Conditional distributions of pattern statistics and other inferential procedures in states of hidden sparse Markov models
When: Thu, May 5, 2022 - 3:30pmWhere: Kirwan Hall 1313
Speaker: Donald Eugene Kemp Martin (North Carolina State University) -
Abstract: Whereas the number of parameters in a general higher-order Markov model is exponential in the order of dependence and the model has limited flexibility, sparse Markov models help with these problems. A sparse Markov model is a higher-order Markov model for which conditioning histories are grouped into classes such that the conditional probability distribution given any history of the class is the same. We introduce a model where variables following a sparse Markov structure are latent, and all inference over the latent states is conditioned on observed data.
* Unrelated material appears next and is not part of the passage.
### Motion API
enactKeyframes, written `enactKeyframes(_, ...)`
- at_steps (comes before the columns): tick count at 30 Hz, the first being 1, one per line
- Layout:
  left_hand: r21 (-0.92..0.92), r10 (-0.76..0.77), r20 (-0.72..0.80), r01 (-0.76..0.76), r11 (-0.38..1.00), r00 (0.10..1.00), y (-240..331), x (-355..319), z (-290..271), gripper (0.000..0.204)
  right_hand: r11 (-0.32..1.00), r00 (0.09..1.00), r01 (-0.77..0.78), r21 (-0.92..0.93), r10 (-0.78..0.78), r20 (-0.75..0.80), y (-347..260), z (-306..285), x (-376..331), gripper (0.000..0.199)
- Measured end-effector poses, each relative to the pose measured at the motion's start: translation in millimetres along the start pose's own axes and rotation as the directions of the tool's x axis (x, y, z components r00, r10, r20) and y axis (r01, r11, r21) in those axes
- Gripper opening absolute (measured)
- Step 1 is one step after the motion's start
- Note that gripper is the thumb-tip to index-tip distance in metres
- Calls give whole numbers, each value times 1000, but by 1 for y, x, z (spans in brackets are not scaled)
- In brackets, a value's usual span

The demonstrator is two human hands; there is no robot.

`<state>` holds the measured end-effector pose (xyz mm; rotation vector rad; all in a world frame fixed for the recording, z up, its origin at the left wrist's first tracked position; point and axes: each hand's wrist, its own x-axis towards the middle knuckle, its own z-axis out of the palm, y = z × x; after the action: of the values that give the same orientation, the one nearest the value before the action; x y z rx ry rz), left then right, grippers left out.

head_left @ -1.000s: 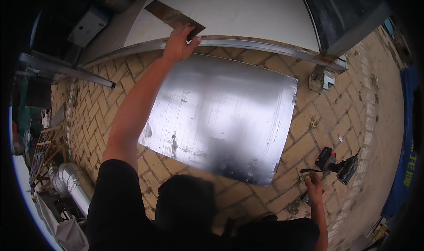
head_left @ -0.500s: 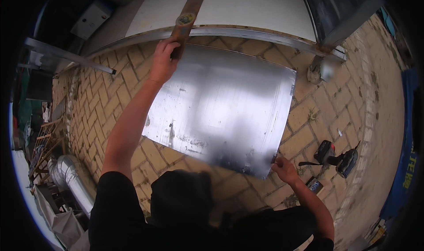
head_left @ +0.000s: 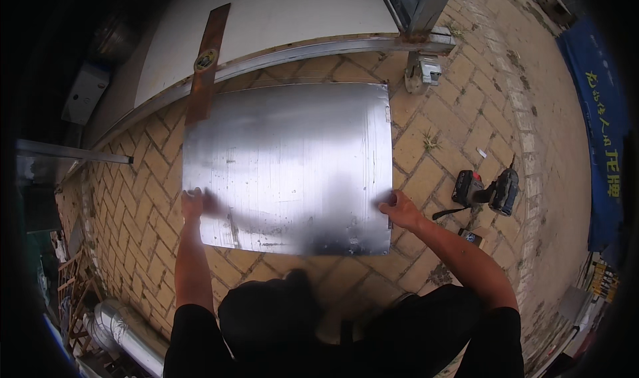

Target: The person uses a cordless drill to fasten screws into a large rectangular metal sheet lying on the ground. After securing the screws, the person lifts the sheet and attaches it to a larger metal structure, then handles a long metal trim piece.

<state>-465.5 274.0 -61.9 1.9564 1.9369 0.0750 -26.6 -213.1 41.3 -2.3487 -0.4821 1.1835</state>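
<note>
A shiny rectangular metal sheet (head_left: 286, 158), scratched and spotted, lies in front of me over the brick paving. My left hand (head_left: 192, 205) is closed on its left edge, thumb on top. On the opposite edge, my right hand (head_left: 401, 211) grips the sheet near its lower right corner, with the thumb over the surface. Fingers under the sheet are hidden on both sides. A rusty flat metal bar (head_left: 216, 26) rests across the raised frame, its near end beside the sheet's far left corner. On that bar sits a small round disc-like item (head_left: 206, 60).
A cordless drill (head_left: 504, 193) lies on the bricks at the right, by a small box (head_left: 474, 236). Beyond the sheet runs a metal frame rail (head_left: 319, 47) with a white panel (head_left: 293, 12). A metal tube (head_left: 76, 153) juts in at left. Silver ducting (head_left: 130, 335) lies lower left.
My left hand has let go of the rusty bar and come down to the sheet's left edge. My right hand has moved up along the right edge. The view has shifted, and the sheet sits straighter.
</note>
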Motion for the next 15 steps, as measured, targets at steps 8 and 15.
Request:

Then several tasks are considered in this sparse Markov setting: determining an appropriate model and parameter estimation, methodology for efficient computation of conditional distributions of pattern statistics over the hidden states, determining the likelihood of the observations, and obtaining the most likely hidden state at each time point and the most likely hidden state sequence, given the observations. An application is given to modeling the fluctuations in price of the S and P500.